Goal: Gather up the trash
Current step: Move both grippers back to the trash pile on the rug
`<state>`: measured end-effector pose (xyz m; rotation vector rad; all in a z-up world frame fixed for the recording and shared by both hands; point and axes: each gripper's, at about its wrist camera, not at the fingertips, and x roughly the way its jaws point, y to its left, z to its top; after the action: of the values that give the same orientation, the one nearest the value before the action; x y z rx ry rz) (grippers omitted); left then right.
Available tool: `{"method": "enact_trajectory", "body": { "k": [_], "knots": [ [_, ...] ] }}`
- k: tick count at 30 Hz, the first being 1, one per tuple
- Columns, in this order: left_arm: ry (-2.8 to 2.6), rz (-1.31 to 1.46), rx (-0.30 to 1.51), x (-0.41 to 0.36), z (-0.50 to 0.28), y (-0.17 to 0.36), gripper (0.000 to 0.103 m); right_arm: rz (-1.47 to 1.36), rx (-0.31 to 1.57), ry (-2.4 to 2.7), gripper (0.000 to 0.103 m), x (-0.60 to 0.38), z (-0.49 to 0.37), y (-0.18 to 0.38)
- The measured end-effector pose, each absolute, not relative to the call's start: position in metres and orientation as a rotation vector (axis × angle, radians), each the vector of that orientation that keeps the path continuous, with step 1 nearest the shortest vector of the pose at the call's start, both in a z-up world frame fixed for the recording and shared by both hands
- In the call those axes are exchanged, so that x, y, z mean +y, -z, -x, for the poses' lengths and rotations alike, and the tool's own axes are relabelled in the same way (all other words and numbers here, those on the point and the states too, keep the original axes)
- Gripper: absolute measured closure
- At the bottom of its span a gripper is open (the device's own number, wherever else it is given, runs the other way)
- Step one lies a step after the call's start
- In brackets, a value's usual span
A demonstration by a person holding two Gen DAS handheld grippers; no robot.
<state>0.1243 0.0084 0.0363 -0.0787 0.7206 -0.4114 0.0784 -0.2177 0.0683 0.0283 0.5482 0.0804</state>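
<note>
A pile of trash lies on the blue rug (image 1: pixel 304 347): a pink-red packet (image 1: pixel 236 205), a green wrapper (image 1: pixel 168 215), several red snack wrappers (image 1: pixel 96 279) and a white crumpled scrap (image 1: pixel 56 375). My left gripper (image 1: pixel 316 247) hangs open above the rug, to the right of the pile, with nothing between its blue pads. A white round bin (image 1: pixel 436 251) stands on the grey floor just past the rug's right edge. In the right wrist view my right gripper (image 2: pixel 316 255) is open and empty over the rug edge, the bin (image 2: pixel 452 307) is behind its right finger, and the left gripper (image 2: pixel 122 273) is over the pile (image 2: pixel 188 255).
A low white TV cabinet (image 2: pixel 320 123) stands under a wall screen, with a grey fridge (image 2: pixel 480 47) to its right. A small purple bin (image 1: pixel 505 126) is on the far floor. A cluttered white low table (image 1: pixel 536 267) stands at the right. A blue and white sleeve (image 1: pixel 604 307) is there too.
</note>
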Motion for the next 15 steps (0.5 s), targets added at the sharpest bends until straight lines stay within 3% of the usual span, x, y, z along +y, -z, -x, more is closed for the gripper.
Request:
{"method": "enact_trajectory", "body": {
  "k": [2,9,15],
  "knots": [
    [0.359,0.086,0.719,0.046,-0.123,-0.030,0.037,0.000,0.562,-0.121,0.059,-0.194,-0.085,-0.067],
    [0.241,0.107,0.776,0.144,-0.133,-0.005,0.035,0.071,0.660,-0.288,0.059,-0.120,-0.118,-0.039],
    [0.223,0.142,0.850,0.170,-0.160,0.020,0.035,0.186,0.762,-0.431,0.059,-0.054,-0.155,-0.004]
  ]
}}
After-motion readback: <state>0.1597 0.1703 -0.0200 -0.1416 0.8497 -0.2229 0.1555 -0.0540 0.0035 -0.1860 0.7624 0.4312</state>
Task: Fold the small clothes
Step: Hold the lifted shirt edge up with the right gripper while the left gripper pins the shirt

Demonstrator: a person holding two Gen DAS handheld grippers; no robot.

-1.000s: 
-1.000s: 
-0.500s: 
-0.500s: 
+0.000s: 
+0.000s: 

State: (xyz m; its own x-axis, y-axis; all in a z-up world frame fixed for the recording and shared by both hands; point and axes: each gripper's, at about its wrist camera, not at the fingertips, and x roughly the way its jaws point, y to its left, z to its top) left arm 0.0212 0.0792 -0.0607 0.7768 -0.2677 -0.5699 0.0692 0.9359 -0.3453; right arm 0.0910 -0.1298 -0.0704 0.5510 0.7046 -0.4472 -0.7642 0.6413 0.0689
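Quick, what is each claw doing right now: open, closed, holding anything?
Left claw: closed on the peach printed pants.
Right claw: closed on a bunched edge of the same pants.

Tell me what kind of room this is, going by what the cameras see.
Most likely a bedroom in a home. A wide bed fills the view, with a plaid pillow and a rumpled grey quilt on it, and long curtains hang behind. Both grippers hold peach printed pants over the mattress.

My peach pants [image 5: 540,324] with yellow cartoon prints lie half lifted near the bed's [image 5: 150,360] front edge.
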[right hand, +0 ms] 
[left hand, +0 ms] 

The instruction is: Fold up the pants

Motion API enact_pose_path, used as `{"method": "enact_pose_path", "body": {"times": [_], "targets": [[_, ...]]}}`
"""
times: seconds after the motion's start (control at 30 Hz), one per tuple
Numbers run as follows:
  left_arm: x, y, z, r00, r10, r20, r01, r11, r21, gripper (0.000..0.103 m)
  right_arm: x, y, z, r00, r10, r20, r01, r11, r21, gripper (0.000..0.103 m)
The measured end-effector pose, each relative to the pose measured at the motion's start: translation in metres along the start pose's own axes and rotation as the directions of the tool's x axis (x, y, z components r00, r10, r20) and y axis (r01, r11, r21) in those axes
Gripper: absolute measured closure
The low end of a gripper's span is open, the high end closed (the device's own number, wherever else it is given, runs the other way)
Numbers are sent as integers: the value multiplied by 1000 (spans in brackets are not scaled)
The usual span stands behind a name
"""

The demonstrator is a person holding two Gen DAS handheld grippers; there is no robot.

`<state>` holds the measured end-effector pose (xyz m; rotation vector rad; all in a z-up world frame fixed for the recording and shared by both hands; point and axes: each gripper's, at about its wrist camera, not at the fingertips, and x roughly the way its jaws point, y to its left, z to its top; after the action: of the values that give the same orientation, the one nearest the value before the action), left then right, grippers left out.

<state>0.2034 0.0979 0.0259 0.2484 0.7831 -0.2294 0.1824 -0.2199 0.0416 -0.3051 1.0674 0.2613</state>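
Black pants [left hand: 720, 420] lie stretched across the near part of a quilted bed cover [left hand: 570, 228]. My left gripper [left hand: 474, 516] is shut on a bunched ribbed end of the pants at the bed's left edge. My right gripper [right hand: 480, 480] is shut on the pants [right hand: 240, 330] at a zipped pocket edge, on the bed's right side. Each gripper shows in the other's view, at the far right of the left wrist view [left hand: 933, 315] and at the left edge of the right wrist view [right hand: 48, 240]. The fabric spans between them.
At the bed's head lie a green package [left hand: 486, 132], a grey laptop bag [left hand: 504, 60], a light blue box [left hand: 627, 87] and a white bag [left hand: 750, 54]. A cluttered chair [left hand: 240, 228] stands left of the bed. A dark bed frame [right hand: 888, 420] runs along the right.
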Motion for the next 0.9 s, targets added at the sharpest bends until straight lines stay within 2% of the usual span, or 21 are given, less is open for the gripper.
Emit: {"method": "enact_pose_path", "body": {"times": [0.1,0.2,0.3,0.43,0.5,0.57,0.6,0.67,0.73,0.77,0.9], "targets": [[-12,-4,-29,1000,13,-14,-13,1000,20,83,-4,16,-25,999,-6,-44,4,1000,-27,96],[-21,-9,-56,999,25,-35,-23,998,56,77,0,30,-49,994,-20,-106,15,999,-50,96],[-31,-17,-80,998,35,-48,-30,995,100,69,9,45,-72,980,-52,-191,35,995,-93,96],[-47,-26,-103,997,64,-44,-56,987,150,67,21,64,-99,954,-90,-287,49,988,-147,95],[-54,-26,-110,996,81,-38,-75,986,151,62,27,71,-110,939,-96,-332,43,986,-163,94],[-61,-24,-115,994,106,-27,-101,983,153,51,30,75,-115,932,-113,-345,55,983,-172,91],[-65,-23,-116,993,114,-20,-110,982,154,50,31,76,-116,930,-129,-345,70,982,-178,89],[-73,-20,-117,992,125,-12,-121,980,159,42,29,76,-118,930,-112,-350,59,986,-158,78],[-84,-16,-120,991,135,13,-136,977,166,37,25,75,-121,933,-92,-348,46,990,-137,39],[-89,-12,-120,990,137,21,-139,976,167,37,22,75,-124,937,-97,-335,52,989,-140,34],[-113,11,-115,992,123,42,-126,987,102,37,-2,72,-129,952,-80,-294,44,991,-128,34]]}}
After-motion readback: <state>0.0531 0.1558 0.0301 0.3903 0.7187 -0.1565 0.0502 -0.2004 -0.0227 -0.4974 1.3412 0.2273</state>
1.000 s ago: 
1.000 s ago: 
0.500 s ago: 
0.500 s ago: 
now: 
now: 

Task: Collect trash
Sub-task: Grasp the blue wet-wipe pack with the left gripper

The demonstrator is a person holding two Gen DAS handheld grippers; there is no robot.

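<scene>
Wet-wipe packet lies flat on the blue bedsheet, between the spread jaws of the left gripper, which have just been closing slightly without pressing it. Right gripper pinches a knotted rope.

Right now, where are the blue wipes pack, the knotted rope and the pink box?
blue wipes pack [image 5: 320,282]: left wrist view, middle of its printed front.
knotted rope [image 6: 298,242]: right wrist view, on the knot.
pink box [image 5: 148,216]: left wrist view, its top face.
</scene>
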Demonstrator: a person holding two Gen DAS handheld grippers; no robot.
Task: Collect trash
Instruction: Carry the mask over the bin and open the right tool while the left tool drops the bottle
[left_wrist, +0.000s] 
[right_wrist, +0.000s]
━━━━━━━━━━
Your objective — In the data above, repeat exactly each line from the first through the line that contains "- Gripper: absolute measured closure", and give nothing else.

Written solution —
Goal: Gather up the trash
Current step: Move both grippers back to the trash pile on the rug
`<state>`: measured end-effector pose (xyz m; rotation vector rad; all in a z-up world frame fixed for the recording and shared by both hands; point and axes: each gripper's, at about its wrist camera, not at the fingertips, and x roughly the way its jaws point, y to its left, z to its top; after the action: of the values that give the same orientation, the one nearest the value before the action; x y z rx ry rz) (grippers omitted); left then right.
Available tool: `{"method": "enact_trajectory", "body": { "k": [_], "knots": [ [_, ...] ] }}`
- k: tick count at 30 Hz, the first being 1, one per tuple
- Columns, in this order: left_arm: ry (-2.8 to 2.6), rz (-1.31 to 1.46), rx (-0.30 to 1.51), x (-0.41 to 0.36), z (-0.50 to 0.28), y (-0.17 to 0.36), gripper (0.000 to 0.103 m); right_arm: rz (-1.47 to 1.36), rx (-0.31 to 1.57), ry (-2.4 to 2.7), gripper (0.000 to 0.103 m), x (-0.60 to 0.38), z (-0.49 to 0.37), y (-0.18 to 0.38)
- The measured end-effector pose, each absolute, not relative to the call's start: position in metres and orientation as a rotation vector (axis × angle, radians), each the vector of that orientation that keeps the path continuous, with step 1 nearest the shortest vector of the pose at the call's start, both in a z-up world frame fixed for the recording and shared by both hands
- In the call those axes are exchanged, so that x, y, z mean +y, -z, -x, for the poses' lengths and rotations alike, and the tool's own axes are relabelled in the same way (all other words and numbers here, those on the point and the states too, keep the original axes)
- Gripper: absolute measured closure

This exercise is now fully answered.